Ce qui devait être un moment de formalisation institutionnelle s’est transformé en affrontement verbal et en bras de fer politique. Entre accusations, incompréhensions et tentatives de récupération, l’ambiance a rapidement pris des allures de cirque comique, où chacun semble vouloir imposer sa lecture des faits et défendre ses intérêts.
L’installation des conseillers, pourtant attendue comme une étape administrative normale après le scrutin, a été parasitée par des comportements qui traduisent davantage une lutte d’influence qu’un réel souci d’intérêt général.
Dans ce désordre, Badra Koné occupe une place centrale dans les critiques et les remarques. Ses prises de position, jugées par certains comme provocatrices et par d’autres comme maladroites, ont contribué à alimenter la polémique autour du processus. Pour plusieurs observateurs locaux, cette séquence illustre les faiblesses persistantes de la gestion politique au niveau communal, où les calculs personnels prennent souvent le dessus sur les impératifs de stabilité et de gouvernance.

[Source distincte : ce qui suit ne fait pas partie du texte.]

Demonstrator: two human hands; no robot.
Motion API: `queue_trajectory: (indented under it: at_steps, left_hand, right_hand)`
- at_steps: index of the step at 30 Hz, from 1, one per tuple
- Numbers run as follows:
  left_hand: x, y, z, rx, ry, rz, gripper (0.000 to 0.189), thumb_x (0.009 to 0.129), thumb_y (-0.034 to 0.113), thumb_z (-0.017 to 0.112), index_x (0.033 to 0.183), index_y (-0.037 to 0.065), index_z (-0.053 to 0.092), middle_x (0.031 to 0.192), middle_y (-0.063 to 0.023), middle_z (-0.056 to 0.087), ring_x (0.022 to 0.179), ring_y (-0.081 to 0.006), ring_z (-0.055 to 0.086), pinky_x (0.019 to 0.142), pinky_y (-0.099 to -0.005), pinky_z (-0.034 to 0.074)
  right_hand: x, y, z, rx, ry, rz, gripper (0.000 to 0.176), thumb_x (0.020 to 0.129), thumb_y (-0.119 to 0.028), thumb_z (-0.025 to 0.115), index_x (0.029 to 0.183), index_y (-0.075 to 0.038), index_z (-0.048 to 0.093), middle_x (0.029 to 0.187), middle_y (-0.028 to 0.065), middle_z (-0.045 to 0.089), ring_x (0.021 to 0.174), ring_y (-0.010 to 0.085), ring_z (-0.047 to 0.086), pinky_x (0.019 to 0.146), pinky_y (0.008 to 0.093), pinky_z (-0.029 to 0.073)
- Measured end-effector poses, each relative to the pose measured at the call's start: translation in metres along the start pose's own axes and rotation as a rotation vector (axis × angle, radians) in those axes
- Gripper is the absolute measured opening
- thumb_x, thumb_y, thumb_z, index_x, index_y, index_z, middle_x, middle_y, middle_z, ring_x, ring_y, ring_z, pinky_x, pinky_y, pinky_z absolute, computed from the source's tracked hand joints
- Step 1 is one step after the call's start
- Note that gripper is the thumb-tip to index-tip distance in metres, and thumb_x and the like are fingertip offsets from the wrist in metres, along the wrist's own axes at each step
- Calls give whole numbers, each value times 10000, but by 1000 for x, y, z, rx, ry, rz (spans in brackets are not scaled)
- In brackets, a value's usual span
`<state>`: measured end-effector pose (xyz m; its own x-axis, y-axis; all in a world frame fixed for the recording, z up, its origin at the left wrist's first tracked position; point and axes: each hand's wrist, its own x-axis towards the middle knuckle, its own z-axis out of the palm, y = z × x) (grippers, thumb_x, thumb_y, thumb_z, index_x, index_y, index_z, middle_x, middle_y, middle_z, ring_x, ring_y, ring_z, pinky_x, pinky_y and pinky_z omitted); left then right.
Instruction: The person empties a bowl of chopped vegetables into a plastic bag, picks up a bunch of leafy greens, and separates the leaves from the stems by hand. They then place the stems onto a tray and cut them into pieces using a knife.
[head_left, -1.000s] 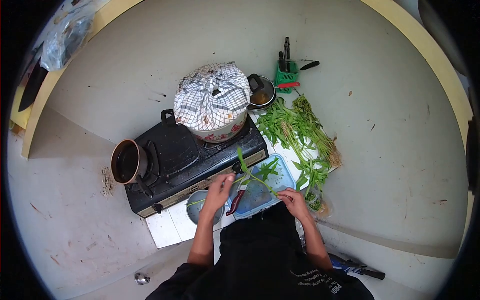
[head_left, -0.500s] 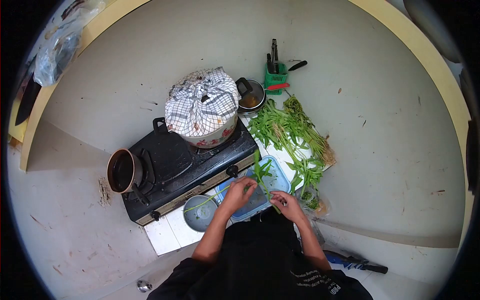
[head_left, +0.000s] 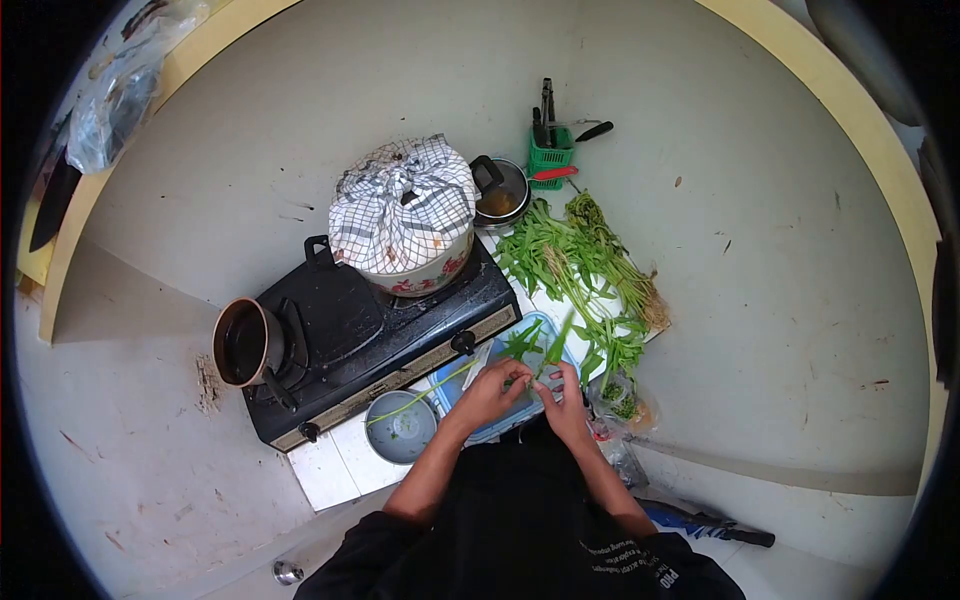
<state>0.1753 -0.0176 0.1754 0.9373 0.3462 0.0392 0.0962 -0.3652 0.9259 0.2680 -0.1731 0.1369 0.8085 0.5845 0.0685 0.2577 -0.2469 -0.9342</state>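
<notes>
My left hand [head_left: 492,393] is closed in a pinch on a water spinach stem, its long pale stalk [head_left: 455,372] reaching out to the left. Close beside it, my right hand [head_left: 566,402] also pinches a piece of water spinach [head_left: 560,343], whose leafy end points upward. The fingertips of both hands nearly meet over a blue plastic basin [head_left: 573,345] with some green leaves in it. Left of the basin stands a grey bowl [head_left: 402,447] with a thin green stem lying across it.
Bunches of leafy greens [head_left: 570,255] lie on the white tiles to the right. A black gas stove [head_left: 330,310] carries a cloth-covered pot [head_left: 405,215] and a small saucepan [head_left: 245,342]. Behind are a lidded pan [head_left: 503,195] and a green utensil basket [head_left: 551,158].
My right hand has moved up and left, closer to my left hand. The leafy piece it pinches now points up to the right. My left hand has shifted slightly right.
</notes>
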Motion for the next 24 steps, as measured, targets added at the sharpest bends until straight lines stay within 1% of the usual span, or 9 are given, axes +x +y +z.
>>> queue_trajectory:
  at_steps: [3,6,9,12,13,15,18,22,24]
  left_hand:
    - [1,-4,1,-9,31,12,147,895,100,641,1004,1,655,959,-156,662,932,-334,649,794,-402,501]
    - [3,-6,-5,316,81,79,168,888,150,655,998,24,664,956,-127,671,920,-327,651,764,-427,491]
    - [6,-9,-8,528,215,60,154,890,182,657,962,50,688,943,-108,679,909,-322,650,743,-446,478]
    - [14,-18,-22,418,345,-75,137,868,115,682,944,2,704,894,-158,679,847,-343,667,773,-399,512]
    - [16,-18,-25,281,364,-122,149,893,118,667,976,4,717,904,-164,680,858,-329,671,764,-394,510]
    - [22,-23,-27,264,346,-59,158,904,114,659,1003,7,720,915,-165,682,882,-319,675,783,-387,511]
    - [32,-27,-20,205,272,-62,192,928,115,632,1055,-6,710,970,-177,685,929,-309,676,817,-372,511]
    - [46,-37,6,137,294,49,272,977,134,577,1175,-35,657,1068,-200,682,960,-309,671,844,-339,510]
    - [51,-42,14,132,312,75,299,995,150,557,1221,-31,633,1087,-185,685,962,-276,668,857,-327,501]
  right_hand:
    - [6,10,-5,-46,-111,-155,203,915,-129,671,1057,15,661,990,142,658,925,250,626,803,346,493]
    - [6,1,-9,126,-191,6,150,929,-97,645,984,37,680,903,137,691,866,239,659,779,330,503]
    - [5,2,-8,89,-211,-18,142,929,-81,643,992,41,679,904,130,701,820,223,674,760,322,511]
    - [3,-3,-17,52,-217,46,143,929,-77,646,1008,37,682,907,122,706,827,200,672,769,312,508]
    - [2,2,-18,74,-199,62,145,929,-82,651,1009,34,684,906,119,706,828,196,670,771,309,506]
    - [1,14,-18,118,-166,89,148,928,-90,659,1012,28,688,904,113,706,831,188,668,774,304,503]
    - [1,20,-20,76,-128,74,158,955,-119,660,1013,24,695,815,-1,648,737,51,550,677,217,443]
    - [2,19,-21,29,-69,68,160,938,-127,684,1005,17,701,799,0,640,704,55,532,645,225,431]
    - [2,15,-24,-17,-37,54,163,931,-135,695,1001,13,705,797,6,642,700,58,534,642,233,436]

Au-delà des acteurs directement impliqués, cette situation interroge sur la maturité du processus électoral local et sur la capacité des élus à dépasser les rivalités de camp pour se consacrer aux attentes des populations. À Matam, les citoyens espéraient voir leurs représentants s’installer dans le calme, avec responsabilité et sens du service public. Ils ont plutôt assisté à un spectacle brouillon, nourri par les tensions et les postures.
Si rien n’est fait pour ramener le calme et remettre le débat sur des bases institutionnelles, cette affaire risque de laisser des traces durables. Car au-delà du tumulte du moment, c’est l’image même de la commune qui se retrouve écornée, dans une séquence où la politique locale semble avoir perdu, pour un instant au moins, tout sens de gravité.